И вот, моя японская девушка оставляет меня и улетает в Японию, где ждёт её последнего взгляда японамама, и где самурай Ясуси снова будет по четвергам делать ей куни и читать Басё, а она станет варить ему борщ с соевым соусом. Она улетает самолётом пять сорок и обещает вернуться, но мы оба знаем, что обещанию моей японской девушки верить нельзя. Не потому, что она такая вот вся лживая сучка, а потому что судьба такая. И вообще, буддизм — это древнейшая мировая религия.
В аэропорту мы даже не целуемся. Она торопливо и буднично кивает мне на прощанье и уходит за черту, подведённую под нашей любовью не нами.
Вернувшись из аэропорта, я наливаю себе водки и заедаю тарелкой борща с соевым соусом и васаби.

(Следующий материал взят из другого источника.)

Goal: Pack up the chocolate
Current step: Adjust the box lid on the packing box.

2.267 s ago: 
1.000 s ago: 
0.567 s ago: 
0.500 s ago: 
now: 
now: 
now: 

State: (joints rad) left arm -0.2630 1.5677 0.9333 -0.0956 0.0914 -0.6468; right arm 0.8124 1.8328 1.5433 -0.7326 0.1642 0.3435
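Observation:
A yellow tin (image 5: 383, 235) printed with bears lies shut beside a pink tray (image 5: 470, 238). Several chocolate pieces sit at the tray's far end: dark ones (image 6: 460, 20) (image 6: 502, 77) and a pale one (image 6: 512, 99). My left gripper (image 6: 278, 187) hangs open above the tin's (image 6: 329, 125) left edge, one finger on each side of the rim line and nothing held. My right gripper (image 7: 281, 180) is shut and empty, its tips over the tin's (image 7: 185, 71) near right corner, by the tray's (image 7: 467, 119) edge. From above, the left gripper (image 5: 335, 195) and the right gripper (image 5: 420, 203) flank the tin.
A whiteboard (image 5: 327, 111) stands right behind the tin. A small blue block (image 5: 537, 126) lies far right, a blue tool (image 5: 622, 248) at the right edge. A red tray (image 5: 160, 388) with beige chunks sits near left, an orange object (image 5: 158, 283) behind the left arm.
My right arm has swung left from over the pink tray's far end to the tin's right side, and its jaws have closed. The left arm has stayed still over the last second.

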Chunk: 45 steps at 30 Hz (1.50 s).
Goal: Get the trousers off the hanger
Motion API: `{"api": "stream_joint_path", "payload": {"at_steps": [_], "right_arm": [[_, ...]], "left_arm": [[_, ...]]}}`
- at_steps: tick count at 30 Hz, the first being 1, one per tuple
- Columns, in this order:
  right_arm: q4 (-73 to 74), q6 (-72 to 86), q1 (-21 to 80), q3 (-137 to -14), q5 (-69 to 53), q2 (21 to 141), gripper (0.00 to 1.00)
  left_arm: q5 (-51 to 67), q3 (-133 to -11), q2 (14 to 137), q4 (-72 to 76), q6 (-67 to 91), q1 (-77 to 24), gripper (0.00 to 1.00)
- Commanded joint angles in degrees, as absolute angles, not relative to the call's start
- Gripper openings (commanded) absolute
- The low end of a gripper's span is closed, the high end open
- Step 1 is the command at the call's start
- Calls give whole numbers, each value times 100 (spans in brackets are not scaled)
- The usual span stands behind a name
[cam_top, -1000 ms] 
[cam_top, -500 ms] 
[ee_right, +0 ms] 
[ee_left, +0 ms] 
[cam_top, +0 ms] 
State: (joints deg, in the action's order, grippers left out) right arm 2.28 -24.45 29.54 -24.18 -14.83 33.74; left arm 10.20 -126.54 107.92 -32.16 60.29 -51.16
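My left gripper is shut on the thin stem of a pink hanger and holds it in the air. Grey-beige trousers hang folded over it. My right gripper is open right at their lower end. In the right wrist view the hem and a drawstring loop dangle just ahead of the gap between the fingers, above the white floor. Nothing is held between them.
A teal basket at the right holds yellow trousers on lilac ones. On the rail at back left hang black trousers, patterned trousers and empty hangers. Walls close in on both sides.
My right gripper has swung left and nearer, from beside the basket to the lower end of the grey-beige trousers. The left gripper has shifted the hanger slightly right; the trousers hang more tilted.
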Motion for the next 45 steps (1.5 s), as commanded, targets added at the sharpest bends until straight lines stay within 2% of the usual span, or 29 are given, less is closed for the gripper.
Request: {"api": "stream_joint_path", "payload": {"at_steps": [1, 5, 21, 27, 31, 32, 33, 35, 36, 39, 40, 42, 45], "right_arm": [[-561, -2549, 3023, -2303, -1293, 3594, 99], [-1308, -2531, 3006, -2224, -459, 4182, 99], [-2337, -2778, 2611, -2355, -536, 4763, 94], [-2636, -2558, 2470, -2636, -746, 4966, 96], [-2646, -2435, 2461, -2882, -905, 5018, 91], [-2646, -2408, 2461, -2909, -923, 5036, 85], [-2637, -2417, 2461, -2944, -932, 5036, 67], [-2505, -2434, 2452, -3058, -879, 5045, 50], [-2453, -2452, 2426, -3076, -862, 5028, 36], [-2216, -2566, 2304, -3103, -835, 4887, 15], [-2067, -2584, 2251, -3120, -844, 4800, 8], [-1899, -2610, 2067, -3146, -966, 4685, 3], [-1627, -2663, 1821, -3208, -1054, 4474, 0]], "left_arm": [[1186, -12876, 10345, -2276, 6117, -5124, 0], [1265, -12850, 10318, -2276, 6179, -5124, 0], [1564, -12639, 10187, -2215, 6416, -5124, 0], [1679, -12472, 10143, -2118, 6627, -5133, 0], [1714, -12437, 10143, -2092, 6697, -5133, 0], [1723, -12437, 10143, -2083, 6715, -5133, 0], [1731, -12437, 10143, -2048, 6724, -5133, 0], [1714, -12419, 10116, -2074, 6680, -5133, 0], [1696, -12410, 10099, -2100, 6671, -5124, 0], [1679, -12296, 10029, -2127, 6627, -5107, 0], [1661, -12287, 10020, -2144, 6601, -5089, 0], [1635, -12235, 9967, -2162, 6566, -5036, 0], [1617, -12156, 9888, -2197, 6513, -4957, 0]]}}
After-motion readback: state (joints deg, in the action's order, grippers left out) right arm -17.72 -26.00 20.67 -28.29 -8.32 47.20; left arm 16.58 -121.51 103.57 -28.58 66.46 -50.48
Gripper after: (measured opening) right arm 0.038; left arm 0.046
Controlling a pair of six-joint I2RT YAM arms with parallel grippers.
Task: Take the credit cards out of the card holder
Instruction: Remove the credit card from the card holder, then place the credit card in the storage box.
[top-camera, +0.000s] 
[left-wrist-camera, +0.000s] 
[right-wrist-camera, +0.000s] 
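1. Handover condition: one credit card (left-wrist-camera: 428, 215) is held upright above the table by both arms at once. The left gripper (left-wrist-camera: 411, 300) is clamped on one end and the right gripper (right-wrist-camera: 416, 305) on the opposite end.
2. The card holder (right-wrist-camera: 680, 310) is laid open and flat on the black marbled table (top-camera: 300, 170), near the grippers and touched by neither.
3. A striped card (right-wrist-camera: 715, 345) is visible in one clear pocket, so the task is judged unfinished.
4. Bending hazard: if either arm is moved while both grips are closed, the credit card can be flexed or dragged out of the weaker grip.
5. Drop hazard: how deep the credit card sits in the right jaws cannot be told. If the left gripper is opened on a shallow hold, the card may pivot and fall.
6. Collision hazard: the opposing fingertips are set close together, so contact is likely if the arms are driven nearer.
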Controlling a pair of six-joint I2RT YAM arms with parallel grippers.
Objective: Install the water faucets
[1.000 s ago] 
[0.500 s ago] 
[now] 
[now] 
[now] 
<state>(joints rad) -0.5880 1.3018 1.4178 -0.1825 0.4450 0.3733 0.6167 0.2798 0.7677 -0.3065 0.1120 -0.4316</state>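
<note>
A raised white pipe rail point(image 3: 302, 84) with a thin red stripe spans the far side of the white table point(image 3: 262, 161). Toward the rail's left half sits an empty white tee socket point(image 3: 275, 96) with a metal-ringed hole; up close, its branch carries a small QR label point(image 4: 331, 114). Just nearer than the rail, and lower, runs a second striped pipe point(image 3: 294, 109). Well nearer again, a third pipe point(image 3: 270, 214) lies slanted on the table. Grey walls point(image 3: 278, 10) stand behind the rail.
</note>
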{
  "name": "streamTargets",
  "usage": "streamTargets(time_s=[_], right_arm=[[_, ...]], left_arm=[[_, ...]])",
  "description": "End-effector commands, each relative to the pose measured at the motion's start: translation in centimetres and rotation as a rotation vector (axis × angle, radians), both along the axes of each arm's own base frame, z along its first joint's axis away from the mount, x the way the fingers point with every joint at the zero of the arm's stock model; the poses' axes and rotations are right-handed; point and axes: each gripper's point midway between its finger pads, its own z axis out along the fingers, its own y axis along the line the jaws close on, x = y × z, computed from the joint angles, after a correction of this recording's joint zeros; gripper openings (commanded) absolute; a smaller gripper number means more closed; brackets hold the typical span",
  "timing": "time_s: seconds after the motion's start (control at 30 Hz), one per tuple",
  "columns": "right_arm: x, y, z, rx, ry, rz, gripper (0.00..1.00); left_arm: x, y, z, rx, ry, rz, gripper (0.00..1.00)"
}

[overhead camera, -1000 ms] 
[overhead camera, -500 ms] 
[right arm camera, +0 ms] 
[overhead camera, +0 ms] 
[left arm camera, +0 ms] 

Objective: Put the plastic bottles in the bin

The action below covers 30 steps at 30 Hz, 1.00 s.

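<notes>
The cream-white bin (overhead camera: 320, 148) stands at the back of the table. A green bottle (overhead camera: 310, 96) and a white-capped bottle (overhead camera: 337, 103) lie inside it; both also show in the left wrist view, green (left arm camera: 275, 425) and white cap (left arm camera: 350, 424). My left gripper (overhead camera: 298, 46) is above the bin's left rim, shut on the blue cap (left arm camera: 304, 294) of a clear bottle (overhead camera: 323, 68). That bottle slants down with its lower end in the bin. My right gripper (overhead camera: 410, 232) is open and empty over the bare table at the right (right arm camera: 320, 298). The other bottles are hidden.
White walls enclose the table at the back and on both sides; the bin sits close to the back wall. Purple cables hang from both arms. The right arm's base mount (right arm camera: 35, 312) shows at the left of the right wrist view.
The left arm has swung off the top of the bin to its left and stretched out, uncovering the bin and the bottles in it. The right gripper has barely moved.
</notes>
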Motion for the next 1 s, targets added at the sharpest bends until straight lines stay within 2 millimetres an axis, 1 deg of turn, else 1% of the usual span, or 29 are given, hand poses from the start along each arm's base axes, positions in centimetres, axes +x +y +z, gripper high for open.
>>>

Постель пахнет моей японской девушкой, поэтому я не ложусь досыпать и, стоя у окна, курю маленькую кукурузную трубку, которую она оставила мне на память. Я припадаю лбом к холодному стеклу, за которым ярится метель, и слышу низкий, чуть с хрипотцой, голос моей японской девушки, доносящийся из снежной замути: «Ночи. Урица. Фонарь. Апытека. Бесымысрены и тускыры сывет...»
И думаю о том, что ведь я и правда, наверно, её любил.